The larvae are unknown but presumed to develop as predators in soil. Little is known about the prey of the adults, although there is an observation of braconid parasitic wasps being taken ( Hobby, 1930; Stubbs & Drake, 2014) and a suggestion they take bugs (Hemiptera) ( Falk, 2025). They prefer to hunt from wooden fence posts and the leaves of small bushes ( van den Broek & Schulten, 2017).
The species occurs widely across Britain (but not Ireland), central Europe and southern Scandinavia, with occasional records further east as far as Russia, including the Balkans ( GBIF Secretatiat, 2023).

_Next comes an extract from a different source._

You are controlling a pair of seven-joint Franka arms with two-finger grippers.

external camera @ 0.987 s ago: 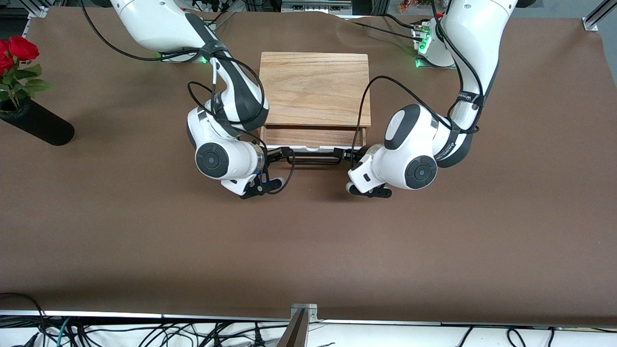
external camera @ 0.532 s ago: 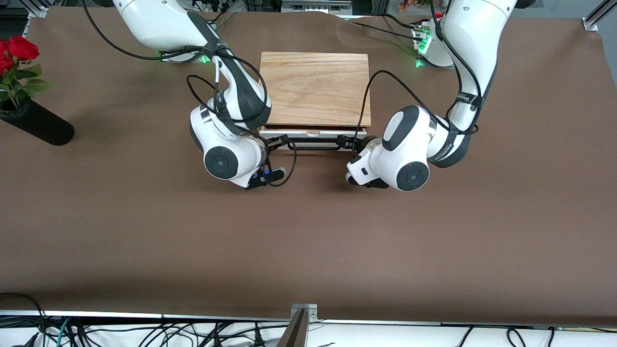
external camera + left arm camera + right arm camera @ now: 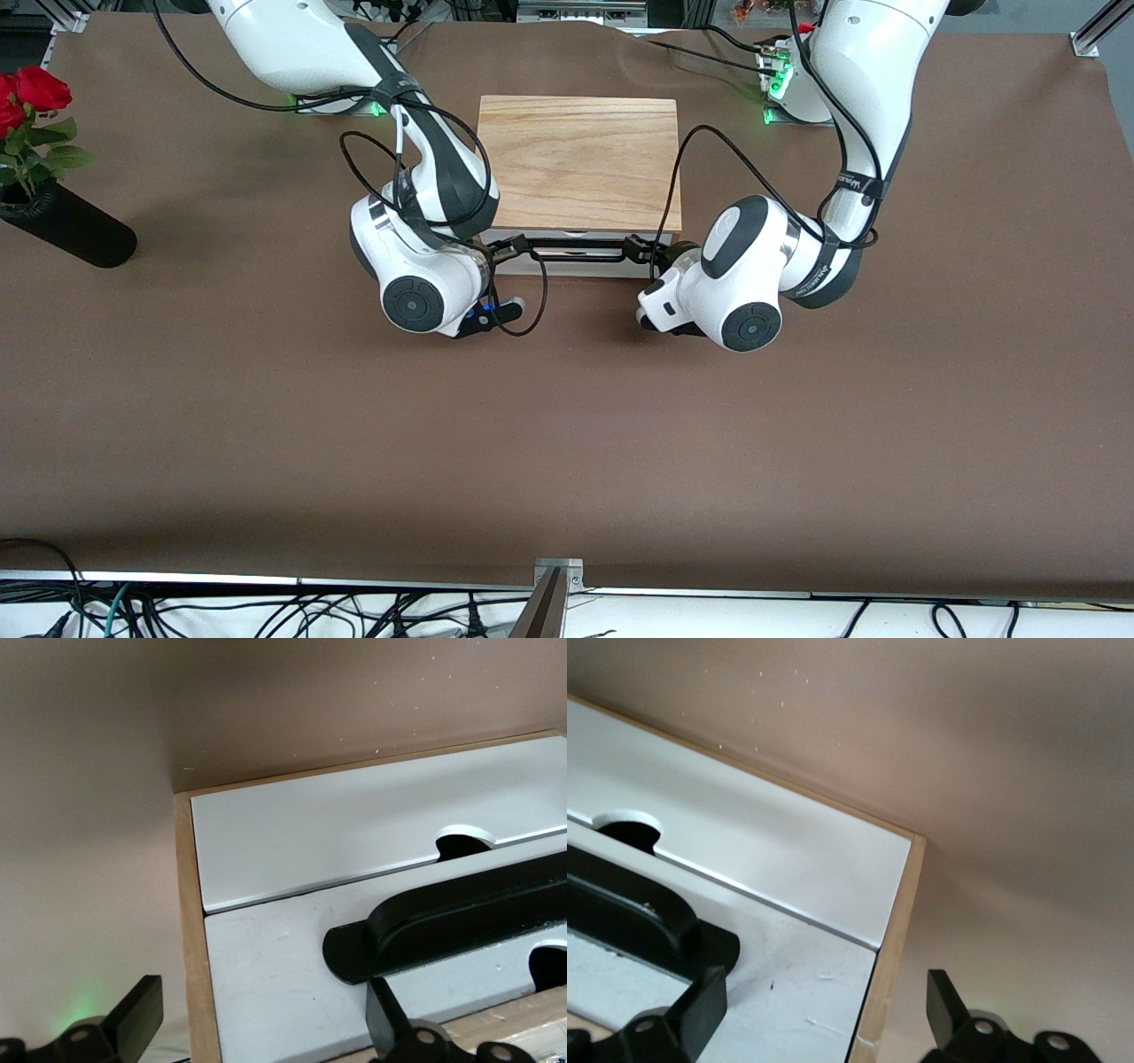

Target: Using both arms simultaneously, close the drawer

Within Britain it occurs in different habitats in different geographical areas. In central southern and south-eastern England it is strongly associated with dry calcareous grasslands, especially those on chalk. In contrast, in south-west England, north-west Wales and much of Scotland it typically occurs within acid grasslands and open woodlands, often on poorly drained soils, as well as on base-enriched flushes ( Falk, 2025; Stubbs & Drake, 2014, and personal observations). The reasons for these habitat differences are not known, but may relate to the use of different larval hosts or adult prey ( Stubbs & Drake, 2014). Research is much needed on larval and adult behaviour and ecology.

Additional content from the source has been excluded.